Karena itu, sampah masyarakat “kelas kakap” inilah yang perlu “diberesi” lebih dulu lewat cara-cara yang adil baik secara hukum, secara politik, maupun secara moral. Tindakan tegas terhadap mereka akan membikin jera segala macam “sampah” lainnya, yang tergolong “kelas teri” (termasuk di kalangan pejabat). Tindakan tegas terhadap “sampah masyarakat” kelas kakap akan memberikan sumbangan penting kepada pendidikan politik dan moral bagi bangsa. Selain itu juga merupakan langkah penting untuk membuktikan bahwa hukum sudah bisa tegak di negeri ini, dan bahwa uang bukanlah lagi suatu kekuatan yang bisa dengan arogan, dan dengan mudah pula, “membeli” para pejabat (termasuk aparat-aparat peradilan).

Namun, apakah dengan banyaknya “sampah” yang masih berjubel di mana-mana (antara lain, di kalangan : advokat/pengacara, pemerintahan pusat, anggota DPR/MPR, para penegak hukum) apakah ‘sampah masyarakat” kelas kakap akan bisa ditindak? Apakah dengan menggunakan sampah kita akan bisa membersihkan sampah?

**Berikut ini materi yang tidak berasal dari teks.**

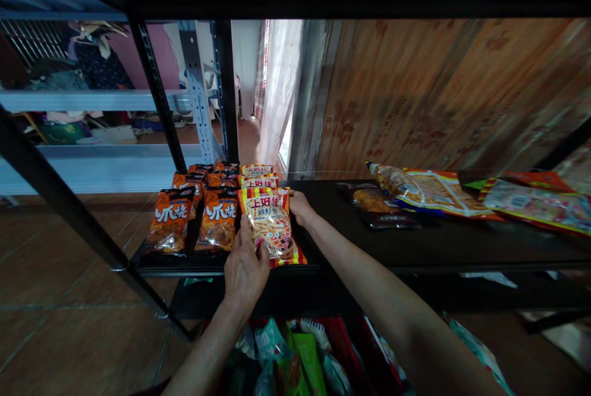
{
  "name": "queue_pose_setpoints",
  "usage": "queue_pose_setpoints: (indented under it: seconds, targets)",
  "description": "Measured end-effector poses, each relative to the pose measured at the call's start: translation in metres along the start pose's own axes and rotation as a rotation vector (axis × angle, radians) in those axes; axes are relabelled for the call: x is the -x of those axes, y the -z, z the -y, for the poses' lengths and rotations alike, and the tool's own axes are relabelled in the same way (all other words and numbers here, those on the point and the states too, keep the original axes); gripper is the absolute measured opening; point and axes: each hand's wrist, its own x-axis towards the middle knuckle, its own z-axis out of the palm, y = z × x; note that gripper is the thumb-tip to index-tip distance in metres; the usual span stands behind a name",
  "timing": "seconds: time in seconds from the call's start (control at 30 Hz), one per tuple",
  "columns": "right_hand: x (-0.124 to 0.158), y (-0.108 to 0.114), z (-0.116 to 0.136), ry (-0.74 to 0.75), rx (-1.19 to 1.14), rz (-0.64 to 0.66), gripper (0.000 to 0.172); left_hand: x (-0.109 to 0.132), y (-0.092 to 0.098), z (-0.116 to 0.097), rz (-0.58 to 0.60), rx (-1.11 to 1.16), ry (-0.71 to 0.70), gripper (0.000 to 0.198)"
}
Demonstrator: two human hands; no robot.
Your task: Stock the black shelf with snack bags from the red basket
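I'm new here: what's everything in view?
Shelf unit: one, black, foreground
Prawn cracker bags: three, yellow-red, shelf's left half
Orange snack bags: several, orange-black, shelf's left end
Dark snack bag: one, brown, centre
Large snack bags: several, multicoloured, shelf's right
Packets: several, mixed, in red container below
Rack: one, blue, background left
Clothes: several, mixed, on rack
Panel: one, brown, behind
Curtain: one, white, behind
Floor: one, brown, below
Left hand: one, bare, on front prawn bag
Right hand: one, bare, its right edge
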Motion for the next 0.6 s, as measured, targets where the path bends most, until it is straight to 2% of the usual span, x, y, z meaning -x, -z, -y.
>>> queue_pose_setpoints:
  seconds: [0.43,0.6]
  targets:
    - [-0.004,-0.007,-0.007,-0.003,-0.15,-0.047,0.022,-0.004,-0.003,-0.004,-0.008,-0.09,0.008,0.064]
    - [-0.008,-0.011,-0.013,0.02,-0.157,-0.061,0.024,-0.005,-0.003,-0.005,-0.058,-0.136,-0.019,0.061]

Salah satu di antara jawabannya (barangkali) adalah : “Mari kita galakkan terus aksi-aksi reformasi, dengan berbagai cara dan bentuk. Galang terus seluas-luasnya kekuatan lintas-agama, lintas-suku, lintas-partai, untuk mengganyang korupsi. Kritik terus dan gugat terus pemerintah, DPR (dan berbagai lembaga lainnya) untuk bertindak tegas. Namun, janganlah kita hanya menunggu kesediaan dan kesiapan pemerintah untuk membersihkan “sampah masyarakat” ini. Republik ini adalah milik rakyat, dan marilah kita cegah para “sampah masyarakat’ itu merusak terus-terusan milik kita yang berharga ini. Marilah kita jaga bersama-sama supaya Republik Indonesia tidak dibangkrutkan oleh para “sampah masyarakat” itu!